━━━━━ Information ━━━━━

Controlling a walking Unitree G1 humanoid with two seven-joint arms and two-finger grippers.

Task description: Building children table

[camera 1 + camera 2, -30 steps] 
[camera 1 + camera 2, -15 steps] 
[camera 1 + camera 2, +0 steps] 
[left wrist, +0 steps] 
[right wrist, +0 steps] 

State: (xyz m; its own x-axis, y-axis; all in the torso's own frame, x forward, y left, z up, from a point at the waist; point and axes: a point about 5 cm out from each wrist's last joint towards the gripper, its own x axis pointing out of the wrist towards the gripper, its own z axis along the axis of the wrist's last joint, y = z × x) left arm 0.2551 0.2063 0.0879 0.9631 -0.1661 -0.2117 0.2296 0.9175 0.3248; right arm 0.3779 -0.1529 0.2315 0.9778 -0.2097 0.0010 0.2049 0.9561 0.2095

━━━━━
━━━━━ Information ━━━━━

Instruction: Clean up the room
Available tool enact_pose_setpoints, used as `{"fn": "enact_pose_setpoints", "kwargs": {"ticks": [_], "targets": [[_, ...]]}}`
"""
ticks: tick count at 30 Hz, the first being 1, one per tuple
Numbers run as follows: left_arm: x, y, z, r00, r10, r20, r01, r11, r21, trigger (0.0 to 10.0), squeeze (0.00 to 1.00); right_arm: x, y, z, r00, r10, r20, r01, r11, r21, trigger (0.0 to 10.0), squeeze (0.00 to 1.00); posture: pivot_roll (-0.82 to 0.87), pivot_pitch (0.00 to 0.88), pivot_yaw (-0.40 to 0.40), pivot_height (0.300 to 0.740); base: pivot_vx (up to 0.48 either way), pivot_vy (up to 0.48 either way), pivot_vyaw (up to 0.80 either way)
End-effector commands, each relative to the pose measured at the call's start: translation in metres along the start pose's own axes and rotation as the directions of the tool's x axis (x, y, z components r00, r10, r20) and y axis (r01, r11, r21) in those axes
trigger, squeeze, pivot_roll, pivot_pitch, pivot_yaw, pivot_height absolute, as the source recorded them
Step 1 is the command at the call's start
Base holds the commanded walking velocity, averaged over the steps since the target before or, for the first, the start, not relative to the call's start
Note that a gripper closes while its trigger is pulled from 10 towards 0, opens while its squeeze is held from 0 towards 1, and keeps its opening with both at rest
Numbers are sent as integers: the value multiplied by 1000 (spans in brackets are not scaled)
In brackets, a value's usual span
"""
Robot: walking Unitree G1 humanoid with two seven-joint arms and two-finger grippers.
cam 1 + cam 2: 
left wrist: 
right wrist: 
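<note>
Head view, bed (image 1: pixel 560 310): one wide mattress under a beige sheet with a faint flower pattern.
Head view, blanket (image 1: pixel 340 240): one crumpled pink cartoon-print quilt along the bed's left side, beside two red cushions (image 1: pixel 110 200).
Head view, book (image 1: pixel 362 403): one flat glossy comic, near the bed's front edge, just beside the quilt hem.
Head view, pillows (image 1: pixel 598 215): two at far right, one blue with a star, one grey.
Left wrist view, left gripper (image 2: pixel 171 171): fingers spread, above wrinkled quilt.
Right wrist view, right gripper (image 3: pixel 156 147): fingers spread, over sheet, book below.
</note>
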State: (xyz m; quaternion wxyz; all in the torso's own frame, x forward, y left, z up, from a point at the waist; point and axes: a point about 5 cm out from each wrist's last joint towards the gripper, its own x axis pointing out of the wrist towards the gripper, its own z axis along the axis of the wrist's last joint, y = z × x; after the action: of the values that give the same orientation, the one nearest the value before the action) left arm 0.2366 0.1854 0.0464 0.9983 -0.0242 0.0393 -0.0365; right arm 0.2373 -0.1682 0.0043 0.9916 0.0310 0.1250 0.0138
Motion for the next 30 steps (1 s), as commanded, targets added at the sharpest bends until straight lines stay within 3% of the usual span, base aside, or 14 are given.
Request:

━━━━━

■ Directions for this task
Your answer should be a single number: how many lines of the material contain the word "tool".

■ Solution
2